Prompt
Reproduce word for word the lines between those holding "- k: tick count" and "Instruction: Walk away", inclusive, and nothing else from the data below.

Stored data
-- Opening Marker --

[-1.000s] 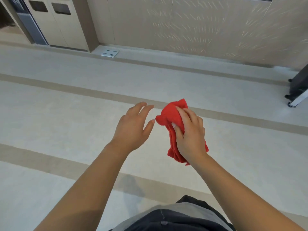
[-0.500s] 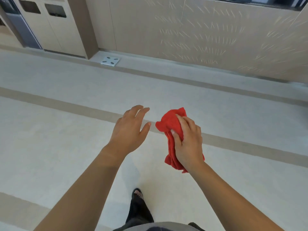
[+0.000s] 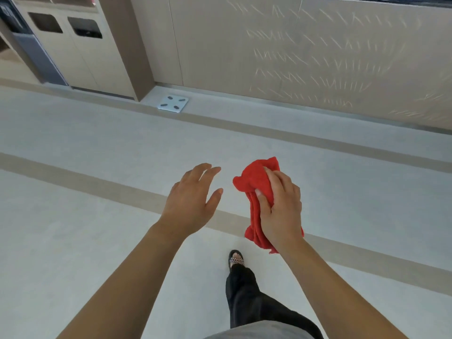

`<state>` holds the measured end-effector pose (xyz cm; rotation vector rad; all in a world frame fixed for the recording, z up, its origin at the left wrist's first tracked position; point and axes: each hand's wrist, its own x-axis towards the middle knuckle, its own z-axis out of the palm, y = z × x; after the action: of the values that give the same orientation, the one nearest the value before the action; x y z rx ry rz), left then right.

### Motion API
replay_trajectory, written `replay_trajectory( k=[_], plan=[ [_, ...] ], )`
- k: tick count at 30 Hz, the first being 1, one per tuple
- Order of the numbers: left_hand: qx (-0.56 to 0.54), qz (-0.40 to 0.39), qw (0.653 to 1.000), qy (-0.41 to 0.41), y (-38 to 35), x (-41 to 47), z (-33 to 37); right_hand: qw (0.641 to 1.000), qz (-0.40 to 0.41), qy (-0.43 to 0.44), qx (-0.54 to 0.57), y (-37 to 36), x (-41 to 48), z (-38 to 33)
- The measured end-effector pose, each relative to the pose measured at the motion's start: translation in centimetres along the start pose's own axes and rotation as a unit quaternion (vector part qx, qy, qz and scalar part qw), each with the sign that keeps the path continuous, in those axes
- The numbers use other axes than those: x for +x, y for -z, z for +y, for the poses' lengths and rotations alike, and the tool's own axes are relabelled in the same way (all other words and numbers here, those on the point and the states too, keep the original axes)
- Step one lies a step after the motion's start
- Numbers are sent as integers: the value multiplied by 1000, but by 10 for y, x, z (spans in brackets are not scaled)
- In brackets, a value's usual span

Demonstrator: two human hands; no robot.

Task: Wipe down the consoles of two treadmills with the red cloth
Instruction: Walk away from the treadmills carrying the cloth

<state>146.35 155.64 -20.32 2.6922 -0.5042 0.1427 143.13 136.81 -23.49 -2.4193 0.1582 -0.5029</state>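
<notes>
My right hand [image 3: 281, 209] grips a bunched red cloth [image 3: 254, 182] in front of me, its folds hanging below my palm. Just left of the cloth, my left hand [image 3: 193, 199] is held out with fingers relaxed and spread, holding nothing and not touching the cloth. Both hands hover above a pale floor. No treadmill or console is in view.
A white bathroom scale [image 3: 173, 104] lies on the floor by the beige wall [image 3: 293, 57]. Waste bin cabinets [image 3: 78, 50] stand at the upper left. My leg and sandalled foot [image 3: 236, 260] step forward on the striped floor [image 3: 97, 182].
The view has turned left and moved forward: the dark machine edge at the right is gone, the wall and scale are closer. My foot has stepped forward. Both hands keep their pose.
</notes>
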Motion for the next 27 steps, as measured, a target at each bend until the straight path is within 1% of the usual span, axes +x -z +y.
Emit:
replay_trajectory(
  k=[5,10,15,19,23,27],
  plan=[
    [-2,-14,999,42,-13,118,-61,999,-35,36,-1,-79,131,3],
    [11,-13,995,95,-1,218,-130,993,-77,88,-1,-153,251,-16],
    [3,16,988,153,12,283,-200,986,-110,126,3,-224,337,-48],
    [-9,29,980,196,19,343,-280,976,-137,167,0,-296,411,-79],
    [-5,35,980,198,33,413,-367,973,-149,174,-9,-374,486,-116],
    [16,29,983,183,66,489,-451,974,-151,168,-19,-442,568,-164]
  ],
)
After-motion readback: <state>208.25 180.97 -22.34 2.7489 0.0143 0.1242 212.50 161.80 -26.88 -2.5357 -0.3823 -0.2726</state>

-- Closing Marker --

Response to this exercise
- k: tick count at 30 Hz, the first being 1, one per tuple
- Order of the numbers: left_hand: qx (-0.56 to 0.54), qz (-0.40 to 0.39), qw (0.653 to 1.000), qy (-0.41 to 0.41), y (-38 to 35), x (-41 to 47), z (-33 to 37); right_hand: qw (0.641 to 1.000), qz (-0.40 to 0.41), qy (-0.43 to 0.44), qx (-0.54 to 0.57), y (-37 to 36), x (-41 to 48), z (-38 to 33)
- The measured end-effector pose, each relative to the pose measured at the motion's start: translation in centimetres along the start pose's own axes and rotation as a unit quaternion (vector part qx, qy, qz and scalar part qw), each with the sign that keeps the path continuous, in those axes
- The numbers use other axes than those: x for +x, y for -z, z for +y, for the poses' lengths and rotations alike, and the tool's own axes are relabelled in the same way (all other words and numbers here, those on the point and the states too, keep the original axes)
- Step one lies a step after the motion's start
- Numbers are sent as integers: the value multiplied by 1000, but by 10 for y, x, z (spans in brackets are not scaled)
- In brackets, a value's usual span

Demonstrator: two human hands; no robot.

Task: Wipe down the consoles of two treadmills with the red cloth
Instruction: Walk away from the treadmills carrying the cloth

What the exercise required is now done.